(Records contained in a dataset)
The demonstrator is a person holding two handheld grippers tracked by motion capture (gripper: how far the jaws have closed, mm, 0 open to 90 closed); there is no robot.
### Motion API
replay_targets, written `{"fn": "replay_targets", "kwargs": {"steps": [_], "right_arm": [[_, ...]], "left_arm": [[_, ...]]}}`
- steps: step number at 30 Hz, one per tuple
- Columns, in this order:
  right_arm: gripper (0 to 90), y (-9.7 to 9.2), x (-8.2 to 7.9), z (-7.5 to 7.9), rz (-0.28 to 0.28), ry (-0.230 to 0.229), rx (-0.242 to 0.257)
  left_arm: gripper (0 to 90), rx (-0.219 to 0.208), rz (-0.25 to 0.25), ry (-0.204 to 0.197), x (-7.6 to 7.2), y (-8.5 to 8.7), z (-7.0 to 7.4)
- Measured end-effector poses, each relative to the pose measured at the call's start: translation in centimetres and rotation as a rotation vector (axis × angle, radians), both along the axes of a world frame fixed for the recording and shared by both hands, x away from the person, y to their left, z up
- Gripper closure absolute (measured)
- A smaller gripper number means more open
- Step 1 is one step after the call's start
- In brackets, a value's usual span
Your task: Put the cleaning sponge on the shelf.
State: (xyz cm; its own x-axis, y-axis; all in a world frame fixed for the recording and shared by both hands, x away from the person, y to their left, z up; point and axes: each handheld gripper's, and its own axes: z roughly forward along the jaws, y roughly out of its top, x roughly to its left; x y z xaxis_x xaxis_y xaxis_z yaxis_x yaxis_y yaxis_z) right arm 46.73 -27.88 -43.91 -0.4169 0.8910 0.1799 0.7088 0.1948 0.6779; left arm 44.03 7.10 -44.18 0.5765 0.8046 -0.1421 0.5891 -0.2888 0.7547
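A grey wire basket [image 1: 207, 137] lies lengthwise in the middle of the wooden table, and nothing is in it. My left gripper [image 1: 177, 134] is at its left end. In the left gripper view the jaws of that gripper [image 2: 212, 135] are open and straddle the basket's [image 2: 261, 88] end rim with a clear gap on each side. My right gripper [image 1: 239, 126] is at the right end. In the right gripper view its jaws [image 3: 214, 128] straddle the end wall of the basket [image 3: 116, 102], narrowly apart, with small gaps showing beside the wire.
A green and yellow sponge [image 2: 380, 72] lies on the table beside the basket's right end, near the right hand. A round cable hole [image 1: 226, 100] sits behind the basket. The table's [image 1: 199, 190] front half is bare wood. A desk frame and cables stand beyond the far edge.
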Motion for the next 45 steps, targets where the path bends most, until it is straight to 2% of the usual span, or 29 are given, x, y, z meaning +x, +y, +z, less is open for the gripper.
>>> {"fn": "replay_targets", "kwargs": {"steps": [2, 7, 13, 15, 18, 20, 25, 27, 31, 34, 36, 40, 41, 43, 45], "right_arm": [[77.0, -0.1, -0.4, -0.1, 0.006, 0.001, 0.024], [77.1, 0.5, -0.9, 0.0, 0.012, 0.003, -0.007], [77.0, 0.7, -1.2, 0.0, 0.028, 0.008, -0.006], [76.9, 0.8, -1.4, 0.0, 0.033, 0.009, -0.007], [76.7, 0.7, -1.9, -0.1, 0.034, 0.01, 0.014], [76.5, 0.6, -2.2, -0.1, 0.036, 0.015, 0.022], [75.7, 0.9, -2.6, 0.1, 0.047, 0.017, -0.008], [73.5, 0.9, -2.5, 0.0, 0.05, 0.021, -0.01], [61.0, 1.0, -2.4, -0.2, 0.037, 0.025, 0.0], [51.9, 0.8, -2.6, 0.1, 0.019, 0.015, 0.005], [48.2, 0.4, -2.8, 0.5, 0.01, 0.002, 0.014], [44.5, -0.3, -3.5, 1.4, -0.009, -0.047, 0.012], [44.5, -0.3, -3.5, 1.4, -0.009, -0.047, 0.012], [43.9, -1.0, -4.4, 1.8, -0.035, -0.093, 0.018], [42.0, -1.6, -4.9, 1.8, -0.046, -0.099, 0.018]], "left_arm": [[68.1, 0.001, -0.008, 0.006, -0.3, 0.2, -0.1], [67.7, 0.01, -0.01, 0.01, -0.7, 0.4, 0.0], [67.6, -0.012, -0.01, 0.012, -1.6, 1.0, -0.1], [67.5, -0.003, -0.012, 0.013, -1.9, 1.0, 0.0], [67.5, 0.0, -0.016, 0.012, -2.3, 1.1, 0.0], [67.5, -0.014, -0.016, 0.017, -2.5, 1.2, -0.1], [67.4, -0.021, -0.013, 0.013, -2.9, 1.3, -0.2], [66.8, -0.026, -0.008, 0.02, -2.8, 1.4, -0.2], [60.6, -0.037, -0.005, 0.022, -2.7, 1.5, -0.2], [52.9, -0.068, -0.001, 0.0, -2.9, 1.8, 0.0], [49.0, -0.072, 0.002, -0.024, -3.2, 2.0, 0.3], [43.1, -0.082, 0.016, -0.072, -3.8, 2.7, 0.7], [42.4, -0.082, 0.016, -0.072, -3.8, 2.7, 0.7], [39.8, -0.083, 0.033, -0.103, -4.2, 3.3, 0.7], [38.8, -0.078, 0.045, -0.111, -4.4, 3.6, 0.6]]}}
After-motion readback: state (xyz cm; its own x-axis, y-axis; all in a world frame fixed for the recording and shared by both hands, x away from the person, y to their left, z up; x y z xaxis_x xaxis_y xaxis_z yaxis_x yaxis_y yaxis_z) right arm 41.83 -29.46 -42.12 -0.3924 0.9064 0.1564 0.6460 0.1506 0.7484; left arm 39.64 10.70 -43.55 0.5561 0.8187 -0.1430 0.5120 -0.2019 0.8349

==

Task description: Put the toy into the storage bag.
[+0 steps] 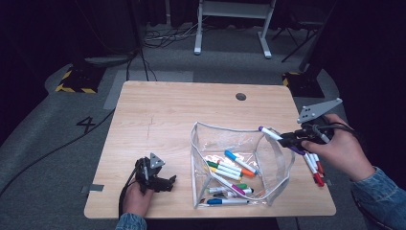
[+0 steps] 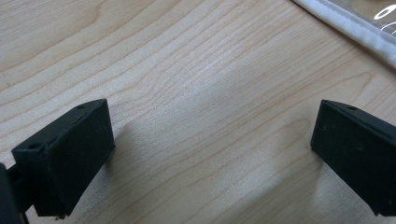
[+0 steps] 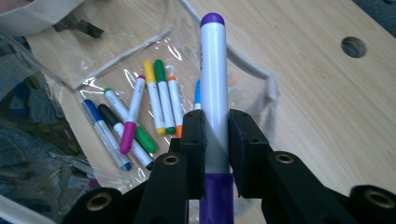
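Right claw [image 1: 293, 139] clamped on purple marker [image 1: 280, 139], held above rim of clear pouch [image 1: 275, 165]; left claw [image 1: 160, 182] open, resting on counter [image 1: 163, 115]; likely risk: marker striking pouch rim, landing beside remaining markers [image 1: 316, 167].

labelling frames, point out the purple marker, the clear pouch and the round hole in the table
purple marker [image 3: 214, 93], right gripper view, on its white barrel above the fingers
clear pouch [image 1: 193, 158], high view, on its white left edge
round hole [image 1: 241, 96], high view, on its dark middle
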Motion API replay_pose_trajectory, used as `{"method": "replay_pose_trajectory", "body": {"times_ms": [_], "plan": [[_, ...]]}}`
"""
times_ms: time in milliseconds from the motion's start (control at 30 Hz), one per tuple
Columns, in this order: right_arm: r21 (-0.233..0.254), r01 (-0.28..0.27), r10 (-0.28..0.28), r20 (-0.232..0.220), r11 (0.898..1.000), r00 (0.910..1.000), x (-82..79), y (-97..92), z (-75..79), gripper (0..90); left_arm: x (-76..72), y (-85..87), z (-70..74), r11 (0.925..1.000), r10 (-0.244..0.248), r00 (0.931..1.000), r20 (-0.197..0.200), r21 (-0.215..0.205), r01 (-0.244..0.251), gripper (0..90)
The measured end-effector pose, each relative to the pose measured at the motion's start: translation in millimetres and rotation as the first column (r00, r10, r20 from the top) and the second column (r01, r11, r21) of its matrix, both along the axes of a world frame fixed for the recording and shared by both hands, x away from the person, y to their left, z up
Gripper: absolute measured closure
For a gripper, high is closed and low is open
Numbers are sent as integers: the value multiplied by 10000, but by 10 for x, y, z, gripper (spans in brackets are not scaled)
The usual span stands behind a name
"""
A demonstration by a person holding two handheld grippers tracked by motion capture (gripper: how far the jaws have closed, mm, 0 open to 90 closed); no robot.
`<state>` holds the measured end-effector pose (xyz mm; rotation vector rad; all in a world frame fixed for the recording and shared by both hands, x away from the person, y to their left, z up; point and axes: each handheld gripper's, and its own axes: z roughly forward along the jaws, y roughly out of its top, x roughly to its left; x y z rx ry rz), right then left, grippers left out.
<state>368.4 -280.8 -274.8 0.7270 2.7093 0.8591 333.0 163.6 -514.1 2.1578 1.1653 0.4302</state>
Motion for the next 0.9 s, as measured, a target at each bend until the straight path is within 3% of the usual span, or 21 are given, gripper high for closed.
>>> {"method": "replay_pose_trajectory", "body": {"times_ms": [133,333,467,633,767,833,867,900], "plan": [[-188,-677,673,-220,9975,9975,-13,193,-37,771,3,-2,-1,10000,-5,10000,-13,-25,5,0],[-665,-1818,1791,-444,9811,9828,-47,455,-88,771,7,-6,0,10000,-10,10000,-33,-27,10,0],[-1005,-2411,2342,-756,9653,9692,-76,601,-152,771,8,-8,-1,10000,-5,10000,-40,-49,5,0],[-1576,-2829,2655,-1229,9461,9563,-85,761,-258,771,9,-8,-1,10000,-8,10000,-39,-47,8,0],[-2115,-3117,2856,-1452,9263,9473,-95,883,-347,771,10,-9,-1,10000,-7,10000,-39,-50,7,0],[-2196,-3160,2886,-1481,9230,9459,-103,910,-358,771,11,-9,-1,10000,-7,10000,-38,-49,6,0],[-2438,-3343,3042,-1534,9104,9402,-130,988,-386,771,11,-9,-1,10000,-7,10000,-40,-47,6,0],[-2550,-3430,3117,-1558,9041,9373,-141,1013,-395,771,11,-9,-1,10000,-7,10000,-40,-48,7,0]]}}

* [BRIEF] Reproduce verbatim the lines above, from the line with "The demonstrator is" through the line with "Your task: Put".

* [EXERCISE RESPONSE]
The demonstrator is a person holding two handheld grippers tracked by motion capture (gripper: how far the jaws have closed, mm, 0 open to 90 closed); there is no robot.
### Motion API
replay_targets, written `{"fn": "replay_targets", "kwargs": {"steps": [_], "right_arm": [[_, ...]], "left_arm": [[_, ...]]}}`
- steps: step number at 30 Hz, one per tuple
- Columns, in this order:
  right_arm: gripper (0 to 90), y (-9.7 to 9.2), x (-8.2 to 7.9), z (-7.5 to 7.9), rz (-0.28 to 0.28), ry (-0.230 to 0.229), rx (-0.242 to 0.257)
  left_arm: gripper (0 to 90), rx (-0.219 to 0.208), rz (-0.25 to 0.25), ry (-0.204 to 0.197), x (-7.6 to 7.2), y (-8.5 to 8.7), z (-7.0 to 7.4)
- Measured end-effector poses, each relative to the pose measured at the call's start: translation in centimetres and rotation as a rotation vector (axis × angle, radians), both along the axes of a world frame fixed for the recording and shared by both hands, x away from the person, y to their left, z up
- Gripper closure absolute (measured)
- A smaller gripper number means more open
- Step 1 is one step after the call's start
- In brackets, a value's usual span
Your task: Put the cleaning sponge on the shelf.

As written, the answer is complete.